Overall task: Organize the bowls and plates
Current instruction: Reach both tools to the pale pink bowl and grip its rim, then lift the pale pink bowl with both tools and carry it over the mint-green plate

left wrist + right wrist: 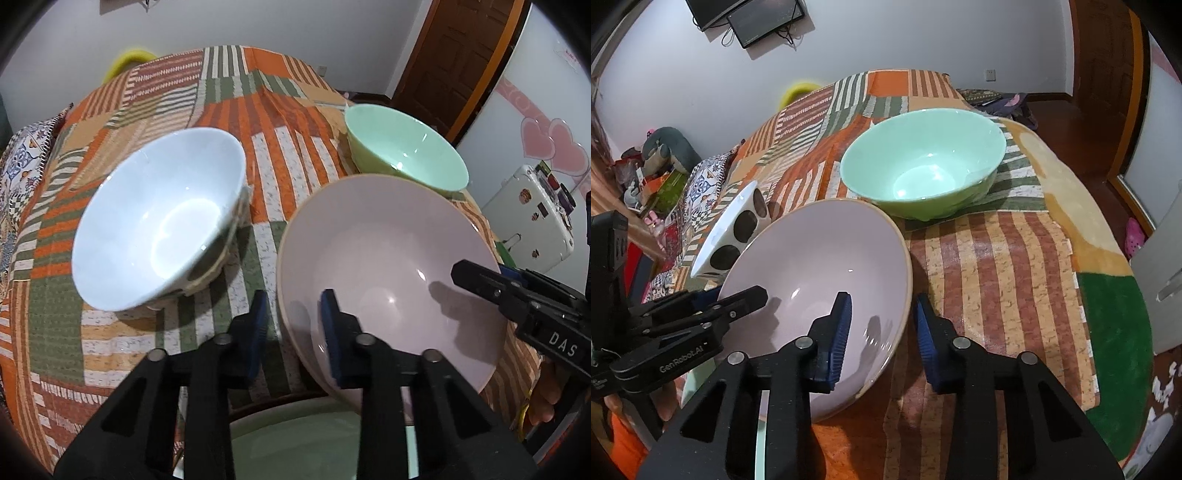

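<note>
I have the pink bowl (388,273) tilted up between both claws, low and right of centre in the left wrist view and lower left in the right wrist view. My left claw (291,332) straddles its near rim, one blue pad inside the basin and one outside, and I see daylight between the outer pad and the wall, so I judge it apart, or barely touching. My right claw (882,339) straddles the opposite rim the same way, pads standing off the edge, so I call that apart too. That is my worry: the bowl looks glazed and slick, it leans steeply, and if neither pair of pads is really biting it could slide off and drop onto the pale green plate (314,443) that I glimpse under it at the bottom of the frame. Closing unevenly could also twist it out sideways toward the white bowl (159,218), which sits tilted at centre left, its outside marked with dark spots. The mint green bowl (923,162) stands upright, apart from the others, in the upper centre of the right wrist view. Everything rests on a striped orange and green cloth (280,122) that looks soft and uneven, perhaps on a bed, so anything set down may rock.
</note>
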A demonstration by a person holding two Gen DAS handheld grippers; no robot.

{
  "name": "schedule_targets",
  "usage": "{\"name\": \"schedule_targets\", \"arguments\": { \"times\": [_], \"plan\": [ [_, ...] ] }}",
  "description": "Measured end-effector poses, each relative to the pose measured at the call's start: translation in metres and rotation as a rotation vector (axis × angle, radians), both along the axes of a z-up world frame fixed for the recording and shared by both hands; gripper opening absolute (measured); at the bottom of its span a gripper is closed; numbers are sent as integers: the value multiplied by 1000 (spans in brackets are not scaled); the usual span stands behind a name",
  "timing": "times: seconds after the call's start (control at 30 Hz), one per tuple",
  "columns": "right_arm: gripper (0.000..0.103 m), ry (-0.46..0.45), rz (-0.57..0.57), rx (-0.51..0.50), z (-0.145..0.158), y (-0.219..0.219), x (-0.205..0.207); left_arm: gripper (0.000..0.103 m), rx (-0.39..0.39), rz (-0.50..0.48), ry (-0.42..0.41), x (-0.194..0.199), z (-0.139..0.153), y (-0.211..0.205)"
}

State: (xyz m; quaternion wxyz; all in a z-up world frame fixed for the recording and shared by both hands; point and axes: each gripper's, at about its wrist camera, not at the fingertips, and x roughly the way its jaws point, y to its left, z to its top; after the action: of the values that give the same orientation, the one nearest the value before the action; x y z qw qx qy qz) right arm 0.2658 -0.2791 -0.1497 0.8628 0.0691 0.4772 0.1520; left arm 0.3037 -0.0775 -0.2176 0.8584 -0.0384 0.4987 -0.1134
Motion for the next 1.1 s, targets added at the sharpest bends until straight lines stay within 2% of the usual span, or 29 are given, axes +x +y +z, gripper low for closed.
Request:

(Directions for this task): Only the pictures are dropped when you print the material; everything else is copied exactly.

(Answer box):
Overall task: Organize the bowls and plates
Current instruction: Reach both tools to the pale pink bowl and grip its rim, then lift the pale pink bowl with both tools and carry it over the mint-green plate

left wrist + right wrist: 

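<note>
I have the pink bowl (388,273) tilted up between both claws, low and right of centre in the left wrist view and lower left in the right wrist view. My left claw (291,332) straddles its near rim, one blue pad inside the basin and one outside, and I see daylight between the outer pad and the wall, so I judge it apart, or barely touching. My right claw (882,339) straddles the opposite rim the same way, pads standing off the edge, so I call that apart too. That is my worry: the bowl looks glazed and slick, it leans steeply, and if neither pair of pads is really biting it could slide off and drop onto the pale green plate (314,443) that I glimpse under it at the bottom of the frame. Closing unevenly could also twist it out sideways toward the white bowl (159,218), which sits tilted at centre left, its outside marked with dark spots. The mint green bowl (923,162) stands upright, apart from the others, in the upper centre of the right wrist view. Everything rests on a striped orange and green cloth (280,122) that looks soft and uneven, perhaps on a bed, so anything set down may rock.
</note>
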A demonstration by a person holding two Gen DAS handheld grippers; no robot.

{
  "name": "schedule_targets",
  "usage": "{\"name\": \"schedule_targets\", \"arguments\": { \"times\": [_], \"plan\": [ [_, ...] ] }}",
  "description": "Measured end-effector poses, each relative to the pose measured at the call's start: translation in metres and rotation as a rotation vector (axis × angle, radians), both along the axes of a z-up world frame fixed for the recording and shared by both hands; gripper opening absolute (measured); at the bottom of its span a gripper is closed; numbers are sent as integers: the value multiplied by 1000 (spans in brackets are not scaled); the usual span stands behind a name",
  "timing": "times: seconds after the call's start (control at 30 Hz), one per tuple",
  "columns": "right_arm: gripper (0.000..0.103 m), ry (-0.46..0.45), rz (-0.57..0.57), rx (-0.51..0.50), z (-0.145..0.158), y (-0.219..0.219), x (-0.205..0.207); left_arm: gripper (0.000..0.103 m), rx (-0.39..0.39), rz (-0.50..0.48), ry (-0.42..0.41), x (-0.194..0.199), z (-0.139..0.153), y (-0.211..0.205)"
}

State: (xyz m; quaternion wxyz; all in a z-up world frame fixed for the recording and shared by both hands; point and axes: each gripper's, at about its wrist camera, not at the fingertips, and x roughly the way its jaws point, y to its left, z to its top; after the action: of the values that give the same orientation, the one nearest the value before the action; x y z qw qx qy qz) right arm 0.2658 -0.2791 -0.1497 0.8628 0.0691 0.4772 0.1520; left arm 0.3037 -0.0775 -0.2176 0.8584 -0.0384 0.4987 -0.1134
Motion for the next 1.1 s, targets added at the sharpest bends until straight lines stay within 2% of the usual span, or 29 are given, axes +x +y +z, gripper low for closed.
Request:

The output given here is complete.